4. Work in a Stress-Free Zone

This may be one of the hardest habits to meet, for, if you’re not a full-time writer, you may write only whenever you can squeeze a moment in. If you have the option, however, it’s a great idea to find a comfortable time and place to write. Working on a piece with friends or strangers looking over your shoulder may put the pressure on and freeze up your words, so write in a place that’s relaxing for you. Go to your corner with a cup of cocoa and a favorite pillow, and type away. Play music while you write, if it’s not too distracting, to make it fun. If you’re writing a dramatic scene in your novel, play the Lord of the Rings soundtrack to help you feel the moment. Inspire yourself with your surroundings.

5. Make Time for Yourself

At first glance, this habit may not seem like it has much to do with writing, but believe me, it does. Writing while under stress only amps up the difficulty level, and everyone needs a break. Don’t beat yourself up if the words aren’t flowing. Take a walk or a hike, watch a movie or read. These activities are relaxing and rejuvenating, and you may just find that once you go back to your writing, the ideas flow.

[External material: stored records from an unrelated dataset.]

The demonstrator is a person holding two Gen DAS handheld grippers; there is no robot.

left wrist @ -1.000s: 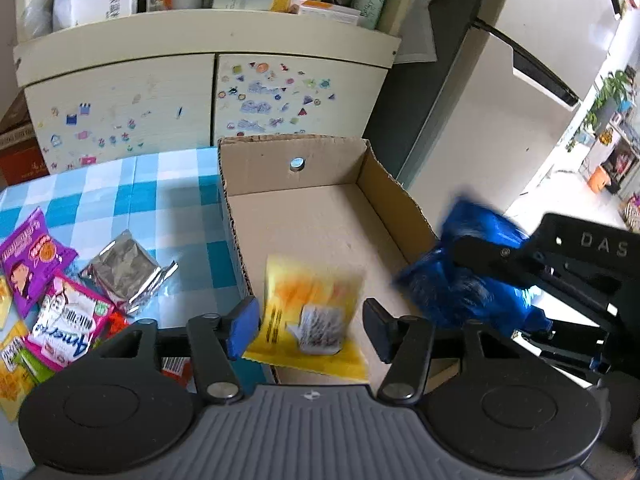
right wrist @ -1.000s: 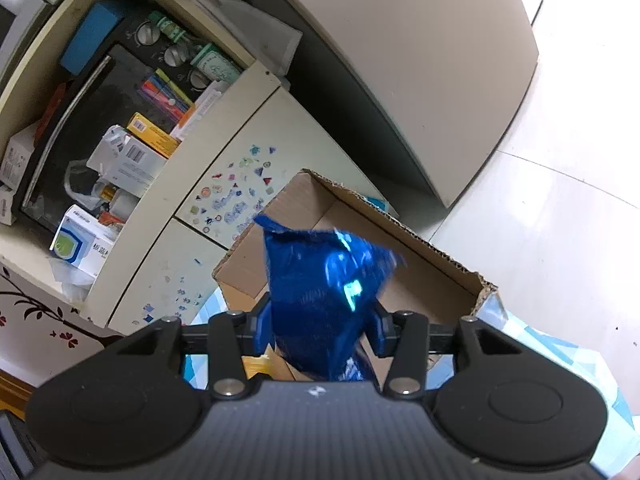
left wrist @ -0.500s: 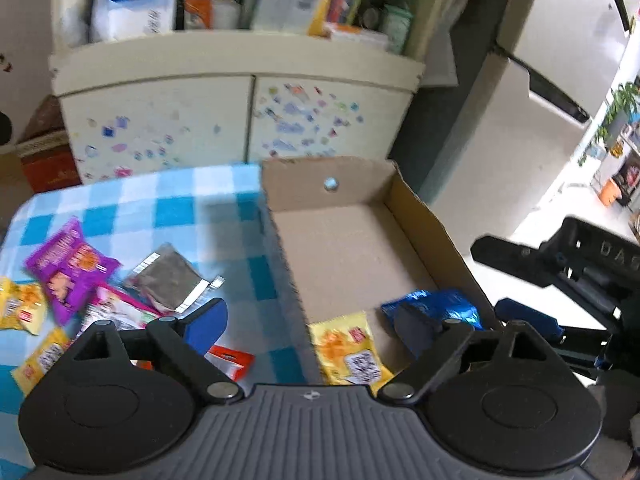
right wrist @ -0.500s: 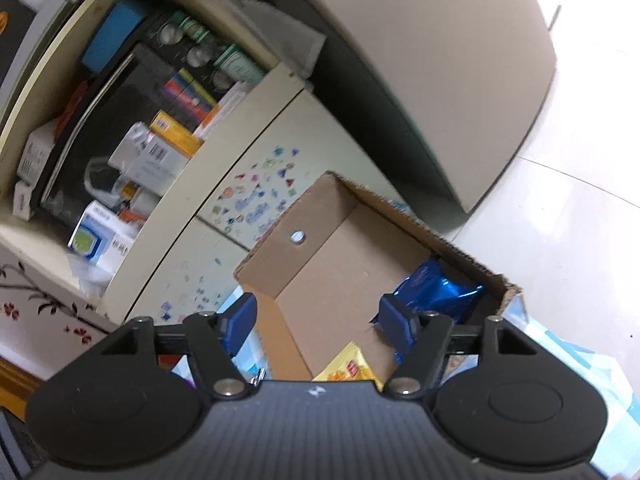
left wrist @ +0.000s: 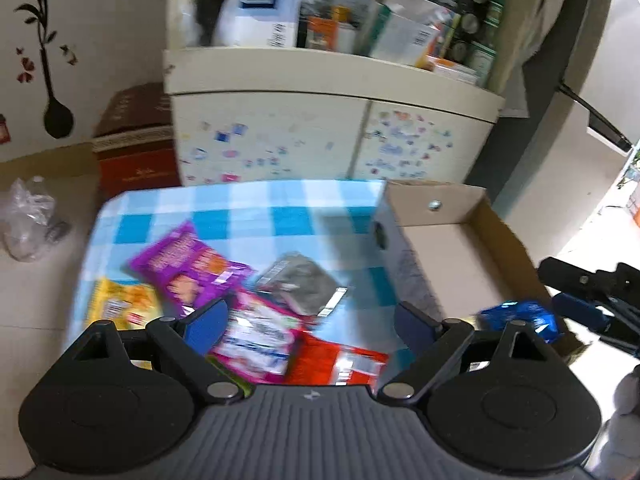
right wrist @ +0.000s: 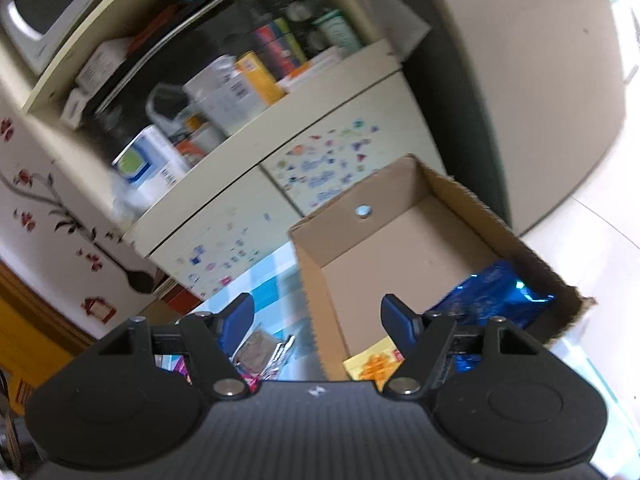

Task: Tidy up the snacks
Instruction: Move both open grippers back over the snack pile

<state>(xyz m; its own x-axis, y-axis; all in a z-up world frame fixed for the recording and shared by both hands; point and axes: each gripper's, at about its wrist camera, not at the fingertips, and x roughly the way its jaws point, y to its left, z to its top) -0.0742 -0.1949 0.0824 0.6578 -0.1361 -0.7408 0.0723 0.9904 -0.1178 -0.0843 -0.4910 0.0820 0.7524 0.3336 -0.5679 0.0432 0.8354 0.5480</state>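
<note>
Both grippers are empty: the left gripper (left wrist: 308,320) gapes wide over the loose packets (left wrist: 256,336) on the worktop (left wrist: 248,204); the right gripper (right wrist: 318,316) is opening above the box (right wrist: 400,248), where the blue bag (right wrist: 492,296) lies. Next, probably, another packet.

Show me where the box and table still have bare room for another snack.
The box floor is bare from its far wall to the blue packet and yellow packet at the near end. The tablecloth is free along its far edge; its near part is crowded with packets, purple to red.
</note>
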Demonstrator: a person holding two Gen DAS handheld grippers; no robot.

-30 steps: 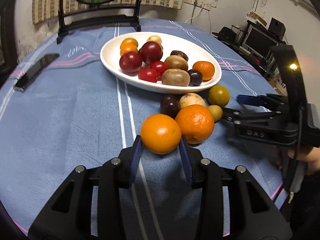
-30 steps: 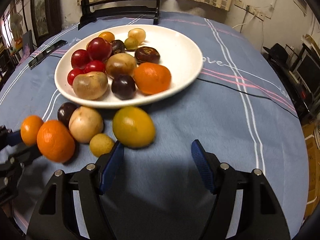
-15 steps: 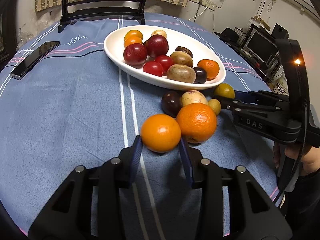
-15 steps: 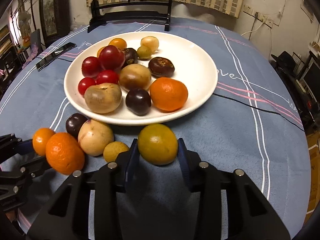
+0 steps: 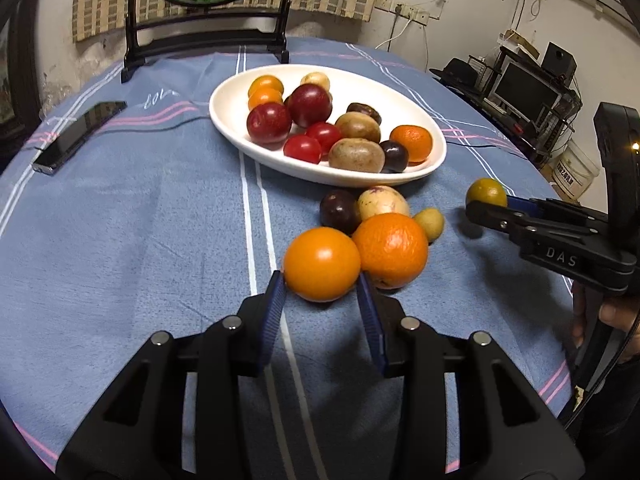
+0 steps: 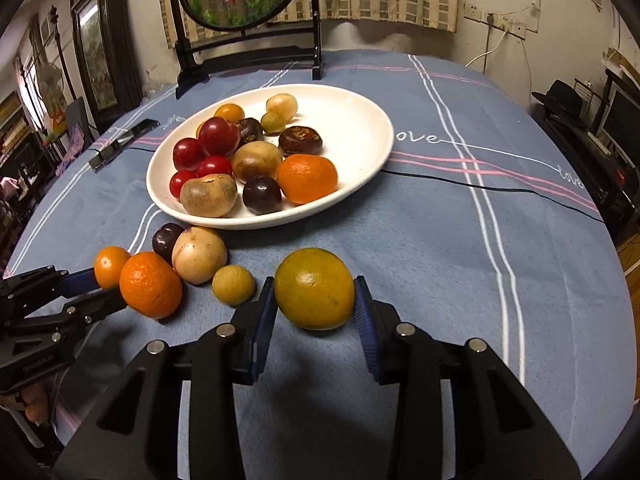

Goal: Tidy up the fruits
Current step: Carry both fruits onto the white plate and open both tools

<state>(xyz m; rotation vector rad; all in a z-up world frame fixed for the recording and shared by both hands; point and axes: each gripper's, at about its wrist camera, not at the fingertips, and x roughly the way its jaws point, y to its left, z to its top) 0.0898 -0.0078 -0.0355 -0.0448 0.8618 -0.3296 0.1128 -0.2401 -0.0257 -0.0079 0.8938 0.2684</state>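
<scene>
My left gripper [image 5: 321, 294] is shut on a smooth orange [image 5: 321, 264], also in the right wrist view [image 6: 110, 266], held just above the blue tablecloth. My right gripper [image 6: 315, 304] is shut on a yellow-green citrus [image 6: 315, 288], also in the left wrist view [image 5: 486, 193], lifted off the cloth. A white plate [image 5: 236, 92] [image 6: 360, 120] holds several red, brown, dark and orange fruits. In front of it on the cloth lie a rough orange [image 5: 390, 250], a dark plum [image 5: 339, 210], a pale fruit [image 5: 382, 204] and a small yellow fruit [image 5: 430, 222].
A phone [image 5: 78, 136] lies on the cloth at the left. A black-framed round stand [image 6: 244, 52] stands behind the plate. A black cable [image 6: 500, 189] crosses the cloth on the right. Shelves and monitors [image 5: 524, 92] stand beyond the table's right edge.
My right gripper closed on the yellow-green citrus and lifted it up and away from the plate's edge. My left gripper kept its hold on the smooth orange and rose slightly.
</scene>
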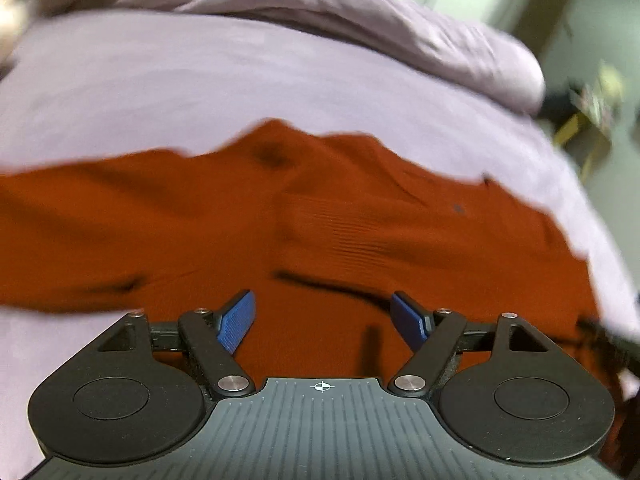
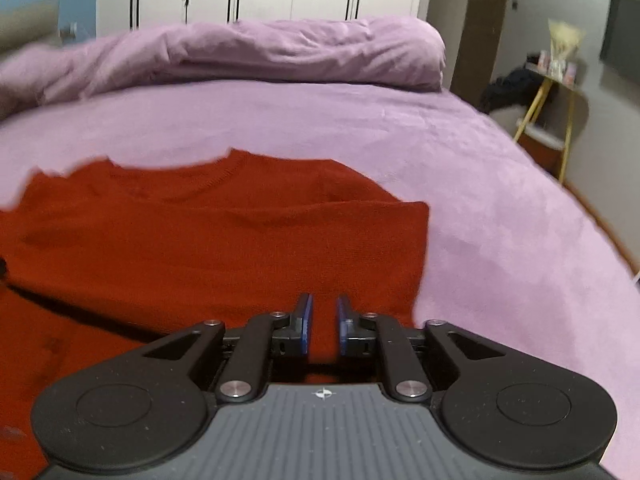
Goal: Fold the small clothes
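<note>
Across the middle of both views we see the rust-red knitted top [image 1: 320,220] lying flat on the lilac bed cover [image 1: 200,92]. In the right wrist view its ribbed neckline sits at the upper edge of the cloth, toward the rolled duvet [image 2: 300,48], and its straight right side runs down to the lower centre of the frame.

We judge it light, soft and limp, with a knit that will stretch and sag when lifted from one point. It should not slip from the ribbed blue pads, but it will drape rather than hold a crease. An edge or corner is the place to take it, pinching a doubled layer of hem or side seam.

Its neck points toward the top of the frame; with what looks like a sleeve spread to the left, its long axis runs left to right.

Our left gripper [image 1: 324,320] has its jaws spread wide above the cloth, gripping nothing. Our right gripper [image 2: 322,324] has its jaws nearly together; whether cloth is pinched we cannot tell.
</note>
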`<state>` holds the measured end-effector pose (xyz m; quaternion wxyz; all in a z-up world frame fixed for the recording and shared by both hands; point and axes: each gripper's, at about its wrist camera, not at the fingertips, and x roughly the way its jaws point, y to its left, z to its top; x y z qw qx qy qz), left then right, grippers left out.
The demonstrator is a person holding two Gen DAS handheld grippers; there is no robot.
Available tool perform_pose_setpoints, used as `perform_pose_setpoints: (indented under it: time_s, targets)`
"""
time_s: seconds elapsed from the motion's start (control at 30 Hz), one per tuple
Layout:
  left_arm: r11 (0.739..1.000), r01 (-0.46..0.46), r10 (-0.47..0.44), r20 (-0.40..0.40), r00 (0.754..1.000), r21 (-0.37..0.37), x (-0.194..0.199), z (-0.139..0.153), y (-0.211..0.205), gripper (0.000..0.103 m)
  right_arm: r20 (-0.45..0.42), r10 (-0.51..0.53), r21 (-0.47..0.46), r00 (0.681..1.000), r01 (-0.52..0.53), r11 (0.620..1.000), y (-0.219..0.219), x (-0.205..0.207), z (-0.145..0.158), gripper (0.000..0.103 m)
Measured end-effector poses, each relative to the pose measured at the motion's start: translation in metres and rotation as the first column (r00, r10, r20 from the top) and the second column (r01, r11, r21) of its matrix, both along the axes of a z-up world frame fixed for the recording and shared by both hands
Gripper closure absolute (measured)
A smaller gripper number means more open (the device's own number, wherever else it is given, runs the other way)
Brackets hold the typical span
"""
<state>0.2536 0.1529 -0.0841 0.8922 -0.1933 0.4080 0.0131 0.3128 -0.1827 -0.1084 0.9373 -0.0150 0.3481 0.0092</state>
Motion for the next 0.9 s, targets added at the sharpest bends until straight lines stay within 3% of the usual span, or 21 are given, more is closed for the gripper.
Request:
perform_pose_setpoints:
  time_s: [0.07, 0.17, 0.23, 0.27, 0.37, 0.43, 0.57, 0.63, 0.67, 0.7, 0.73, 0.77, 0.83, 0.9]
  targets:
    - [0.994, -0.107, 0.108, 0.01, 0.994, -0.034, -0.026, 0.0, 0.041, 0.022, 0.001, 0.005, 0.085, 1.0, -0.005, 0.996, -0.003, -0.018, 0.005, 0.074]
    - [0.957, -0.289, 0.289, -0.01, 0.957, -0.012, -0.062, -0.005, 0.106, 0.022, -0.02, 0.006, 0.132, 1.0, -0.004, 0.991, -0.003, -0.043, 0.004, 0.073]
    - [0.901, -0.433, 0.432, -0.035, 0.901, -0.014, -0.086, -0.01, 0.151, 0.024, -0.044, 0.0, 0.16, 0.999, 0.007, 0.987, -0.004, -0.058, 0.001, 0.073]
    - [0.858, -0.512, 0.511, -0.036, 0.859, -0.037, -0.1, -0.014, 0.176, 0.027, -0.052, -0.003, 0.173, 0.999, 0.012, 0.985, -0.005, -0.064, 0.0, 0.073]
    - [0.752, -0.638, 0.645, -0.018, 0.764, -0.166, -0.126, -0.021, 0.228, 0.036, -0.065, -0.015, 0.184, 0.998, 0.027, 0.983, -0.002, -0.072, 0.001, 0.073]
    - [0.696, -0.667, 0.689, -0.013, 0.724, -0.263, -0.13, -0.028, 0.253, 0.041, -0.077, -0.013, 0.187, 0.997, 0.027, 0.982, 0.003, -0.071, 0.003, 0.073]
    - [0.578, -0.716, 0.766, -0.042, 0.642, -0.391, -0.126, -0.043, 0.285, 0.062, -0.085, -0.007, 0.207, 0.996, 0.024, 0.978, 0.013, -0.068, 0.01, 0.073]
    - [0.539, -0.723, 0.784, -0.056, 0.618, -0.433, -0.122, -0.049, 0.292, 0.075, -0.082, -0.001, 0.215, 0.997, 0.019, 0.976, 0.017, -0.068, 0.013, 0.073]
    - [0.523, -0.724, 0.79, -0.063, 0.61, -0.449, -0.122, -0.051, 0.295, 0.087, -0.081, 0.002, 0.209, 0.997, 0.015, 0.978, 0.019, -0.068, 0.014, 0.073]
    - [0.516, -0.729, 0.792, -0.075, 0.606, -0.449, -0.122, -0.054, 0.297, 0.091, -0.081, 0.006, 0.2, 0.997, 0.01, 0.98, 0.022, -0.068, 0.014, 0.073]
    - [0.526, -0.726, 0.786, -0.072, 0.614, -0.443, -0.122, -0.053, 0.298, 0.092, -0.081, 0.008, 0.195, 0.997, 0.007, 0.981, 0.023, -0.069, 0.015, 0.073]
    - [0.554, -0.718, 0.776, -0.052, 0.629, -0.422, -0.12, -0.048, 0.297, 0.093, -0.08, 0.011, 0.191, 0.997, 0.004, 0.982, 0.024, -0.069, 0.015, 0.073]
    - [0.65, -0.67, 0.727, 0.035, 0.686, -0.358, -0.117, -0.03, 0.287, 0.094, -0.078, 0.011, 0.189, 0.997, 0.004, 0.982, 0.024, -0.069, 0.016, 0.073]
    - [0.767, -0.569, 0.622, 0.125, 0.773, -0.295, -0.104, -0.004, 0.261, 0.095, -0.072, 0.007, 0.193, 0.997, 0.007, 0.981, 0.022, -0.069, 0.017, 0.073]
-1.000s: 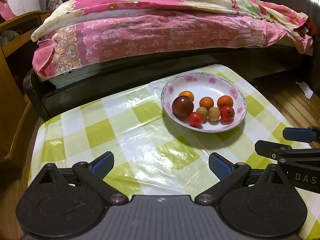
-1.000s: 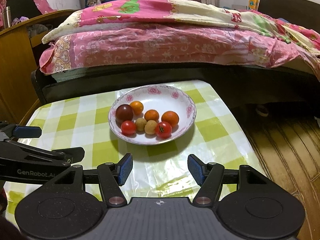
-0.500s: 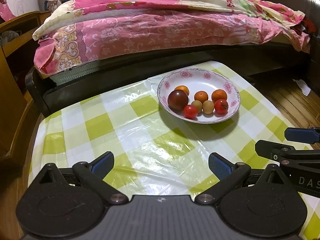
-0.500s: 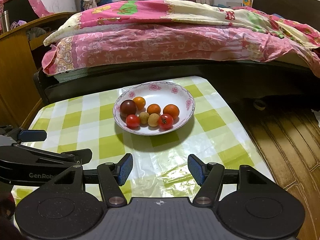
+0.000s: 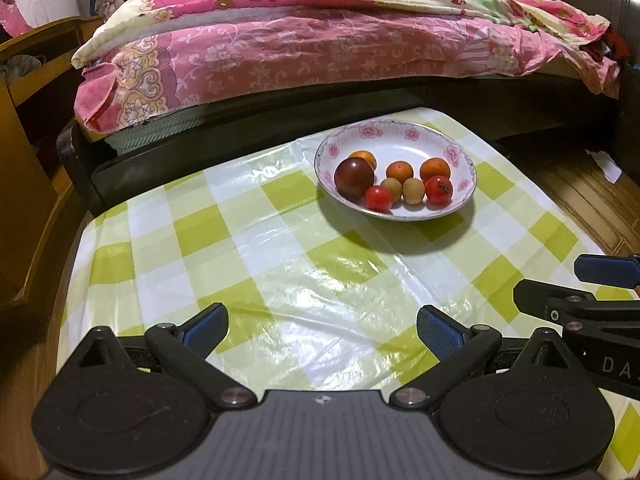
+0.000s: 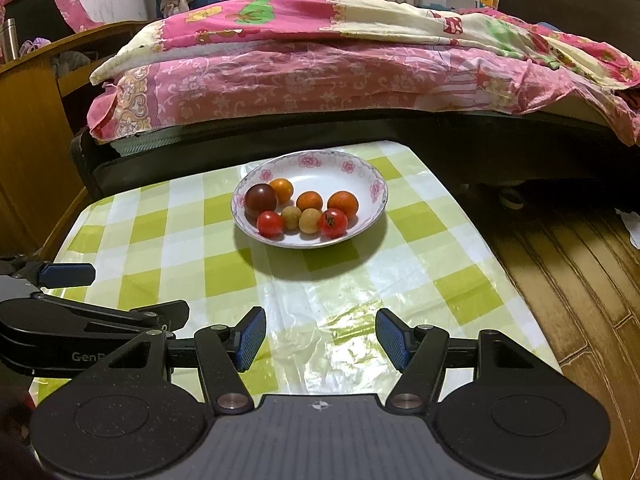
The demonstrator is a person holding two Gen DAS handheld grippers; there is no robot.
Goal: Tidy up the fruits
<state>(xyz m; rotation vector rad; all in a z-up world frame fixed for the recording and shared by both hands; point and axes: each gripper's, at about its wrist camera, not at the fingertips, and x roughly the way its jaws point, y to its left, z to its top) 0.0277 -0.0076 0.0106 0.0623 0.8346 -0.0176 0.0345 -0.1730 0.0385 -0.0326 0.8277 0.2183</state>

6. Write About What You Love

This habit is a sure method of getting ideas going and never losing the passion for writing. If you’re writing about something you love, you probably know a lot about the subject or are excited about learning more. This will give you endless material from which to draw ideas. Writing what you love keeps the fun in writing, and you won’t have to drag your feet to come back to projects. I love Molecular Biology, Fantasy, and writing, so these are the things I choose to write about.

7. Go Easy on Yourself

This is the final tip and perhaps the most important. To keep those ideas coming and to keep yourself a happy writer, it’s important not to beat yourself up. The muses hate that. There’s no way ideas are going to grow out of ground that’s wilted! Give yourself compliments on your writing and allowances when it’s not as good as it could be. Remind yourself of your successes, and keep on polishing. If you struggle to compliment yourself, have someone who loves you dole the praise out. This can be a great self-esteem boost and another motivation to get back to that piece you were wrestling that got you down in the first place. There’s nothing worse than losing confidence and freezing up at the keyboard.

These things, I have found, are the best ways to ensure that you’re a happy writer. Don’t take my word for it; try them out! And remember, a happy writer is a productive writer, and that’s what we’re all aiming for. Even on the days when we don’t feel like superheroes… Now, what was that movie?